Search the data for the string "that" and copy each line in which it appears.

*** Exercise data Section Begins ***

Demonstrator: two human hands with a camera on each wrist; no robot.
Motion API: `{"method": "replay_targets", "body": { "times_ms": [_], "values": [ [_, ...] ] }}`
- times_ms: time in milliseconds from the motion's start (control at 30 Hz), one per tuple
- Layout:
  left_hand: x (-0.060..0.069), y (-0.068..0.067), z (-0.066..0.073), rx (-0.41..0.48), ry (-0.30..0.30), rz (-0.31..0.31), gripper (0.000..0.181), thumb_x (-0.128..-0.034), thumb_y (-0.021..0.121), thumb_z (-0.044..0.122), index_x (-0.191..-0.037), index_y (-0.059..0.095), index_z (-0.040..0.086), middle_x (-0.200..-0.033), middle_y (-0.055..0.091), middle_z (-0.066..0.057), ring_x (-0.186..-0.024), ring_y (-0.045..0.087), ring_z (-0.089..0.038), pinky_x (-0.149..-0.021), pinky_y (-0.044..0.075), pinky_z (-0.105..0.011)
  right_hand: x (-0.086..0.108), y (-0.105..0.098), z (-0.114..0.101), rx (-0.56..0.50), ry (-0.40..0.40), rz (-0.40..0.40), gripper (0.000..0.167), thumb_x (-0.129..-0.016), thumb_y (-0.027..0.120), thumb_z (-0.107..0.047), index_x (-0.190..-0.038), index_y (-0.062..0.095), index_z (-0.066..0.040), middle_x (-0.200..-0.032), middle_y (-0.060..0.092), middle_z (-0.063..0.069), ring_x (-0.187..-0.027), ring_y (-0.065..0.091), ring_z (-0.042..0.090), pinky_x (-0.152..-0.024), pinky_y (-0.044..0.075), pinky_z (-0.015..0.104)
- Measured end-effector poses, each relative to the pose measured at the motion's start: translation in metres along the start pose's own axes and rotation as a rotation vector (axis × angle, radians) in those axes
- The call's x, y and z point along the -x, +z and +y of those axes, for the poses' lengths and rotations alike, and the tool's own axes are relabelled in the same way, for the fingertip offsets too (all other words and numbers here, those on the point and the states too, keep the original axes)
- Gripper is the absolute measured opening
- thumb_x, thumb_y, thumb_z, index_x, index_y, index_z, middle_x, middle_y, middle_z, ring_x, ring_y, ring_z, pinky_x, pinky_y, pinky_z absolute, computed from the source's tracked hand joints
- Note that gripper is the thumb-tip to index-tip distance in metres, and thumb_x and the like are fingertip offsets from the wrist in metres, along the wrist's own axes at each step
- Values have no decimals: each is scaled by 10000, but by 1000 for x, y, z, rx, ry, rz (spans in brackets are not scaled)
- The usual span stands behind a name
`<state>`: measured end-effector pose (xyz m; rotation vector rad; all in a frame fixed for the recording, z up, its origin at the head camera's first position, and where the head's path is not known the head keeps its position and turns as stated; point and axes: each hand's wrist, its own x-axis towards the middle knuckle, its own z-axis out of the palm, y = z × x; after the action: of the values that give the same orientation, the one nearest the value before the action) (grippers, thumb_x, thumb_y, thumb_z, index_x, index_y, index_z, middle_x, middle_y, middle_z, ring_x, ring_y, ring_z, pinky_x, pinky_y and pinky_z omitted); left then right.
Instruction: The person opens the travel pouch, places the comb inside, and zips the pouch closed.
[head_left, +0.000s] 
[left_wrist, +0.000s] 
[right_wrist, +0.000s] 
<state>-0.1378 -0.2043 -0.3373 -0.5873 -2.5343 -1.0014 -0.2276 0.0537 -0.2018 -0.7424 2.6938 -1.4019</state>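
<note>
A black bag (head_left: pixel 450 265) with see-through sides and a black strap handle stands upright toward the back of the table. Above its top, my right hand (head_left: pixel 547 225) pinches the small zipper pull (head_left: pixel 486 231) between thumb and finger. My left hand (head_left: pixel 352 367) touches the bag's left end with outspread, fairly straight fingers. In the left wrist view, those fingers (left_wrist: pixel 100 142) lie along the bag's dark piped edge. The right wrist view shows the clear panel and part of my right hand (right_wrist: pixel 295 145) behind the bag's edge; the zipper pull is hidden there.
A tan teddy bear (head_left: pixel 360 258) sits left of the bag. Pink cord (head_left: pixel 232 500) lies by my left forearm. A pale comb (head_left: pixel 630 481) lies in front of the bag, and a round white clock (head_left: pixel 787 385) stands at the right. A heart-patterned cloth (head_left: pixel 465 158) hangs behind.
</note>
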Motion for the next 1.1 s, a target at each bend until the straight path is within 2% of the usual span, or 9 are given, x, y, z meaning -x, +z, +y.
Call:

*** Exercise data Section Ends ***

- **Response to this task**
- Note that gripper is the thumb-tip to index-tip distance in metres, and thumb_x and the like are fingertip offsets from the wrist in metres, along the wrist's own axes at each step
`<state>`: measured end-effector pose (xyz m; rotation vector rad; all in a frame fixed for the recording, z up, its origin at the head camera's first position, and where the head's path is not known the head keeps its position and turns as stated; point and axes: each hand's wrist, its own x-axis towards the middle knuckle, its own z-axis out of the palm, y = z × x; after the action: of the values that give the same orientation, the one nearest the value before the action) (grippers, thumb_x, thumb_y, thumb_z, index_x, index_y, index_z, middle_x, middle_y, middle_z, ring_x, ring_y, ring_z, pinky_x, pinky_y and pinky_z omitted); left then right.

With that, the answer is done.